_Task statement_: Search the data for the word "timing". Reproduce every line where it is found.

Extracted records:

————

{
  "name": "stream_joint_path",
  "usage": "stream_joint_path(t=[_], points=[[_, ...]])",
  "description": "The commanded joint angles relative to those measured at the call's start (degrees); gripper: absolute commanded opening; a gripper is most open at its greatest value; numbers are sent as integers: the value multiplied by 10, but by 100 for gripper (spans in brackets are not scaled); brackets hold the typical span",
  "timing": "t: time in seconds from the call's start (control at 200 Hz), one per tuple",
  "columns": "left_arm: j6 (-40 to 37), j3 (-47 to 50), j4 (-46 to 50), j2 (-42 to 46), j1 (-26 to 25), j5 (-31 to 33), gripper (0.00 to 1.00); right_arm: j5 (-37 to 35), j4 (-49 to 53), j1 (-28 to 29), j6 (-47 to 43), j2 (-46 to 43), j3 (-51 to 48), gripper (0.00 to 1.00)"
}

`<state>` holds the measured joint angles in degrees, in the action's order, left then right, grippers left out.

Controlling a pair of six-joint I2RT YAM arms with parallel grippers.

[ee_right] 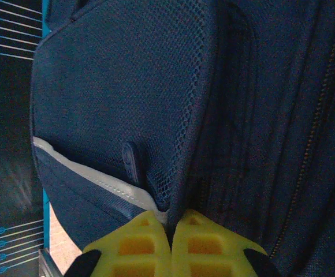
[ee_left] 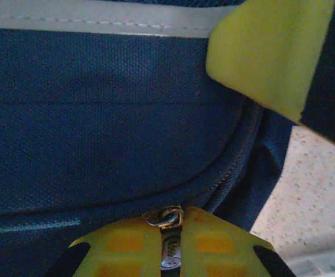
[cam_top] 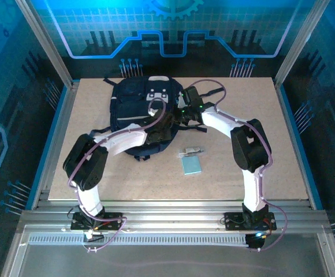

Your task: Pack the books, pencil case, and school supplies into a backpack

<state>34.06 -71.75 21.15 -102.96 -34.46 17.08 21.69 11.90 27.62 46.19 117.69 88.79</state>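
Note:
The navy backpack (cam_top: 144,107) lies flat at the back middle of the table. My left gripper (cam_top: 157,137) reaches over its lower right part. In the left wrist view, the left gripper (ee_left: 171,214) is shut on a metal zipper pull (ee_left: 171,251) at the curved zip seam of the backpack (ee_left: 98,133). My right gripper (cam_top: 181,109) is at the bag's right side. In the right wrist view, the right gripper (ee_right: 170,222) pinches a fold of backpack (ee_right: 127,86) mesh and white trim. A light-blue pad (cam_top: 192,165) and a small silvery clip-like item (cam_top: 192,151) lie on the table. The books and pencil case are hidden.
A lime-green flat surface (ee_left: 265,52) enters the left wrist view at the upper right; I cannot tell what it is. Bare tabletop (cam_top: 242,104) lies right of the bag and in front of the pad. A metal frame (cam_top: 167,208) borders the table.

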Motion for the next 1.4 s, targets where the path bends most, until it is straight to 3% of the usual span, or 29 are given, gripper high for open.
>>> stream_joint_path(t=[0.0,0.24,0.39,0.56,0.73,0.805,0.961,1.066,1.246,1.316,1.391], points=[[-42,14,8,40,19,-74,0,10,-14,-4,-12,-31,-9,0],[-131,18,66,80,60,-150,0,-8,16,-20,-41,-38,-8,0],[-184,10,122,82,74,-127,0,-5,24,-32,-50,-41,-5,0],[-218,-5,187,82,84,-42,0,-28,62,-38,-80,-41,14,0],[-238,14,225,112,116,-40,0,-68,88,-66,-109,-46,13,0],[-238,16,229,126,117,-76,0,-70,84,-81,-110,-45,14,0],[-217,10,227,141,107,-217,0,-70,86,-106,-111,-31,40,0],[-190,-1,205,143,73,-251,0,-42,81,-108,-104,-33,46,0],[-113,-37,135,101,63,-316,0,-19,55,-99,-68,-107,-39,51],[-104,-56,124,78,59,-325,0,-19,42,-100,-48,-146,-90,60],[-101,-75,121,58,55,-337,0,-8,27,-99,-27,-178,-131,62]])
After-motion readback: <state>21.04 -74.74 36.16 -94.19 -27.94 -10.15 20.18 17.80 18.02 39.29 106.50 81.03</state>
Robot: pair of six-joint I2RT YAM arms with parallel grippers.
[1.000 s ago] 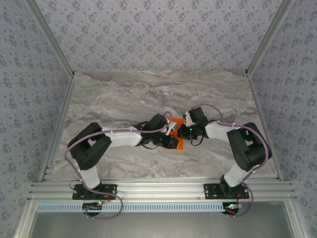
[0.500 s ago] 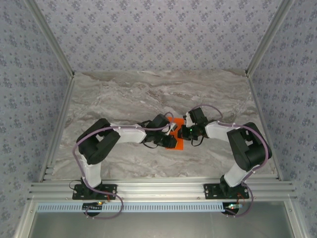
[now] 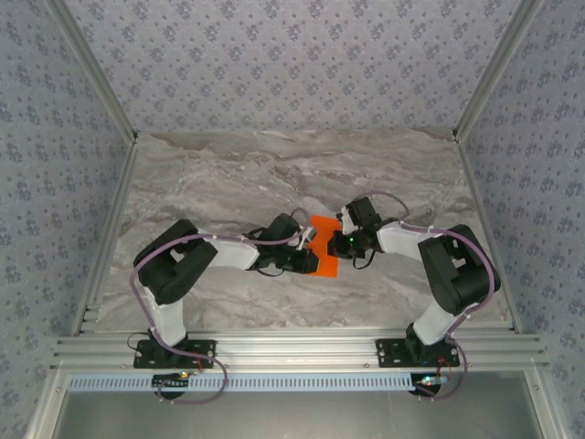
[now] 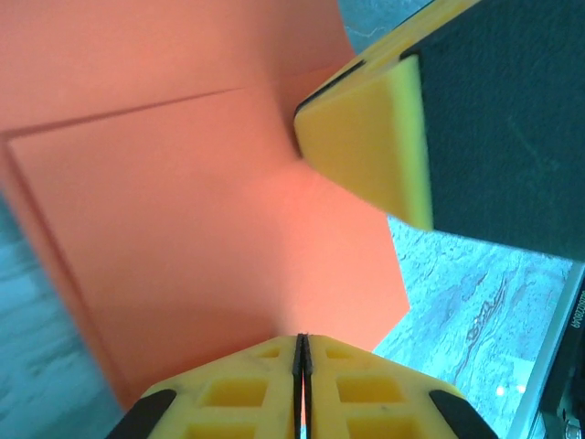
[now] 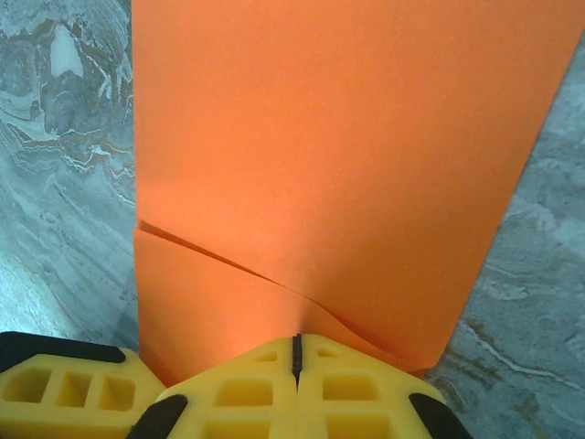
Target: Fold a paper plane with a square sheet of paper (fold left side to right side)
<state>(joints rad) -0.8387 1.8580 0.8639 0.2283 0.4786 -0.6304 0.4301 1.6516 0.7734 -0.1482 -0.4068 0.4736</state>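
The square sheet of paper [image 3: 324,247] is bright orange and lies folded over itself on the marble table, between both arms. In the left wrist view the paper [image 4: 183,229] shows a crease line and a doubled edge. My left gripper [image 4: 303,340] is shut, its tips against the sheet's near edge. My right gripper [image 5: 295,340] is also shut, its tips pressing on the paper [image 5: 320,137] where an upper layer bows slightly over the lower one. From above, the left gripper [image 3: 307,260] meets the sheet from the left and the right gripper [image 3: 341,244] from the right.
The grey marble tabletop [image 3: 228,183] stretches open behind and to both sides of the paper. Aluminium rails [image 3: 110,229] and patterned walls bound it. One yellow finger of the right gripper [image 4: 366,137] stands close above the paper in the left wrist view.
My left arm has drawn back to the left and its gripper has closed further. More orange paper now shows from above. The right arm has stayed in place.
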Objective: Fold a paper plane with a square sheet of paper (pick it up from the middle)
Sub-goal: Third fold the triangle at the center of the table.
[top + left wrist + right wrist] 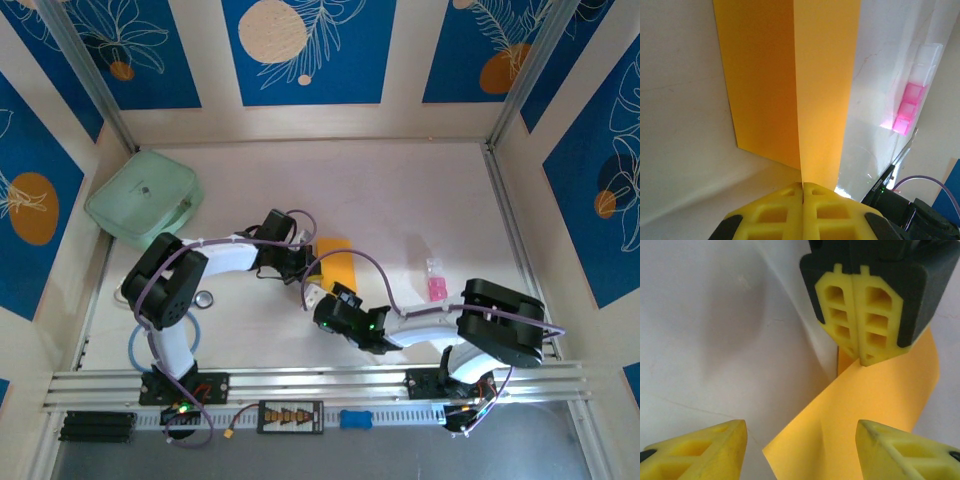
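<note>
The square sheet of paper (337,262) is orange-yellow and lies mid-table, bent up along a centre ridge. In the left wrist view the paper (790,75) runs away from my left gripper (803,187), whose yellow fingers are shut on the near end of that ridge. The right wrist view shows the left gripper (860,357) pinching the paper (875,405) from the far side. My right gripper (800,450) is open, with one finger on each side of the sheet's near corner and not touching it. From above, the left gripper (303,257) and right gripper (320,297) meet at the paper's left edge.
A mint-green case (145,195) sits at the back left. A small pink object (437,286) in clear wrap lies right of the paper, also in the left wrist view (910,107). A small round disc (205,298) lies by the left arm. Walls close off three sides.
</note>
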`<state>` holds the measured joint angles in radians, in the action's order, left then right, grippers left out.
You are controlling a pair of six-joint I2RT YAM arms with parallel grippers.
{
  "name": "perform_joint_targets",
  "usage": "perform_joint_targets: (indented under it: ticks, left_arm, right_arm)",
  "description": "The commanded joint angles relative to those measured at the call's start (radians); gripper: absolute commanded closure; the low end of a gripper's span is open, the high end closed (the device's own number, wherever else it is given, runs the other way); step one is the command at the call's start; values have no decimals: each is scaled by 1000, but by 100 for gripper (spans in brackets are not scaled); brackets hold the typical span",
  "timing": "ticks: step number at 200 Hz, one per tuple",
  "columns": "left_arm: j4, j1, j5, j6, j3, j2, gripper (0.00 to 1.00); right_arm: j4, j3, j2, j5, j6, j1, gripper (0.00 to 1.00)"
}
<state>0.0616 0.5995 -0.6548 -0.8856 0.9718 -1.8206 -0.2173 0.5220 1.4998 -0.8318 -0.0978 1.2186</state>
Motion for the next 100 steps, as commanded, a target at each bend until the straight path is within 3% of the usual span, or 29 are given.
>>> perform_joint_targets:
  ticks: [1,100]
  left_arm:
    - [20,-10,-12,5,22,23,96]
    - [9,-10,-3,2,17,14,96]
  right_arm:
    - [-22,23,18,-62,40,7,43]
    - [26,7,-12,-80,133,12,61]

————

_Result_:
  "timing": "t: time in seconds from the call's start (control at 200 Hz), one per tuple",
  "timing": "ticks: step number at 200 Hz, one per tuple",

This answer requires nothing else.